[Data items]
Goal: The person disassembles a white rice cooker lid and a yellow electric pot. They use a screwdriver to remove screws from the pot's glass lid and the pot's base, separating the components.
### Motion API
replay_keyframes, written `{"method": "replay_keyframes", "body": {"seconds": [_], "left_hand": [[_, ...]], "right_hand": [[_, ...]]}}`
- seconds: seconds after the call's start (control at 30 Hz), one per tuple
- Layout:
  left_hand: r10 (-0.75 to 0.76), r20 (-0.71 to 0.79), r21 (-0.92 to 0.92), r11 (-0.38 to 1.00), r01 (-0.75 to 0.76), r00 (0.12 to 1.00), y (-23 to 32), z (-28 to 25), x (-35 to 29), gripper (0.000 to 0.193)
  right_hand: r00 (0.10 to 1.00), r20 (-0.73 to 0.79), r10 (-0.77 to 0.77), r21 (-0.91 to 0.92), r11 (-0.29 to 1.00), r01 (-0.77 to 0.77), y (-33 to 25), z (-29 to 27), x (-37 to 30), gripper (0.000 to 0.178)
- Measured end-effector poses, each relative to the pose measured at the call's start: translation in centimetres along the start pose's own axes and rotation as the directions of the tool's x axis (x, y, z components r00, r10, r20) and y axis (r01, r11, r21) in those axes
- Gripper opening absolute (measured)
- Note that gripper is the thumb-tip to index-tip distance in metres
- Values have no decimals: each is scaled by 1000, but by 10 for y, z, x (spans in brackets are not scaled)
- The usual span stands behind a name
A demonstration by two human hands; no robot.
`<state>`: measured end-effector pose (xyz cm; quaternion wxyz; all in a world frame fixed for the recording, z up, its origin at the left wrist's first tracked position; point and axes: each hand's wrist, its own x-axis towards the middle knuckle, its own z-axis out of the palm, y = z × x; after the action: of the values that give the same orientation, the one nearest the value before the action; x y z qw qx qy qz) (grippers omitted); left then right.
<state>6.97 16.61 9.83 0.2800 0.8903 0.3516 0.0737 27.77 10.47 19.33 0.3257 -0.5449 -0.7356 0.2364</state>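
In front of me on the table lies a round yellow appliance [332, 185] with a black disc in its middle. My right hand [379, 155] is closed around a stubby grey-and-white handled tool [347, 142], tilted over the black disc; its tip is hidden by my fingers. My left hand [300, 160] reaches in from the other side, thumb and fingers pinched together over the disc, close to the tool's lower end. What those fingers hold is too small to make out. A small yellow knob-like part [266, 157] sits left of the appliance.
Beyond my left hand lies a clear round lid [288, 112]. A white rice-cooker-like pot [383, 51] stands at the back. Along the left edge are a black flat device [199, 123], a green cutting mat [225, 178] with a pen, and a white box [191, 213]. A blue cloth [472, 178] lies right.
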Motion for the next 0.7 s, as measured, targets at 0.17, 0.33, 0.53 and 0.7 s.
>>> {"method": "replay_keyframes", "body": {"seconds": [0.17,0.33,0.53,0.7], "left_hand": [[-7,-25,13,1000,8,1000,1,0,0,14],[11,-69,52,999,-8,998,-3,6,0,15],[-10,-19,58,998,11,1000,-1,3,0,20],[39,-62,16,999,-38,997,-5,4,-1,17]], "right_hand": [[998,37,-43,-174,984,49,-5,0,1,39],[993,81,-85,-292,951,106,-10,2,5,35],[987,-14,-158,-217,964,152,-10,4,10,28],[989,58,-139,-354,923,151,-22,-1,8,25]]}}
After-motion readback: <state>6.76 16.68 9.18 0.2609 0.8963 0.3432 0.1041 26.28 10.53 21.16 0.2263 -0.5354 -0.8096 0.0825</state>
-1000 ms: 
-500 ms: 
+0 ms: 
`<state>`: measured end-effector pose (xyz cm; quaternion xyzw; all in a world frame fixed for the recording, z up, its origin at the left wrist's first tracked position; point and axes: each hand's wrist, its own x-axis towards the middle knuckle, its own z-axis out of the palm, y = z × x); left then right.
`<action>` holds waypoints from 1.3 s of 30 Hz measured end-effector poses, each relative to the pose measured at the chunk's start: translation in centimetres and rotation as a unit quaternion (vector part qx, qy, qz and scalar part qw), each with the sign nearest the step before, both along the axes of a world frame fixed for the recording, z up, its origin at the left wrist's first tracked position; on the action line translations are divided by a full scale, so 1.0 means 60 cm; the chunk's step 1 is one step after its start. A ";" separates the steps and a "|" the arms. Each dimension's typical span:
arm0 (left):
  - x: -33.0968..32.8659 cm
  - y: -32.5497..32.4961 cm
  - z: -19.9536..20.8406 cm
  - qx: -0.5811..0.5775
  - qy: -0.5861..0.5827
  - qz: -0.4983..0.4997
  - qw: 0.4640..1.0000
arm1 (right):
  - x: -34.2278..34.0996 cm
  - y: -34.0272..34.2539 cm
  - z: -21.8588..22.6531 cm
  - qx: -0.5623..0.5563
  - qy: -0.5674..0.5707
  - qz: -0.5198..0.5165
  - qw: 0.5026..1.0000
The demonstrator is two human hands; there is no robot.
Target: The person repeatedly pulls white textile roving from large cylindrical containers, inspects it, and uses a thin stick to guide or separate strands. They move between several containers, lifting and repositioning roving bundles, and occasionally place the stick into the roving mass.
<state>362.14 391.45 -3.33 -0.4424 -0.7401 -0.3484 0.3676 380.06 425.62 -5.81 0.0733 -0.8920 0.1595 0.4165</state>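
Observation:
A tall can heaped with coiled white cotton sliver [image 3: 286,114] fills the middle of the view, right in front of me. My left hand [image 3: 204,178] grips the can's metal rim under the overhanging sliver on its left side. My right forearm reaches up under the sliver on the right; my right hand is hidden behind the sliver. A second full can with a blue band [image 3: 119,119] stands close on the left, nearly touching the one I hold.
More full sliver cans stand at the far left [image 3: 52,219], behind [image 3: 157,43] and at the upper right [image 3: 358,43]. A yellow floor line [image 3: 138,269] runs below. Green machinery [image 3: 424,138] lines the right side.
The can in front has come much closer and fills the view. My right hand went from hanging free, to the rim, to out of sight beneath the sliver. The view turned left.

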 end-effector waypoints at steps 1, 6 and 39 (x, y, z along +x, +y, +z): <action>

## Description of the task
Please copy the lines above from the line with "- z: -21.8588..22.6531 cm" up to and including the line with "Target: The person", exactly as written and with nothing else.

## Solution
  - z: -21.8588..22.6531 cm
  - qx: -0.5623..0.5563
  - qy: -0.5674..0.5707
  - qz: -0.5198..0.5165
  - qw: 0.5026..1.0000
The demonstrator is two human hands; there is no robot.
Target: The person repeatedly pulls white textile roving from large cylindrical containers, inspects it, and uses a thin stick to guide or separate strands. They move between several containers, lifting and repositioning roving bundles, and occasionally place the stick into the roving mass.

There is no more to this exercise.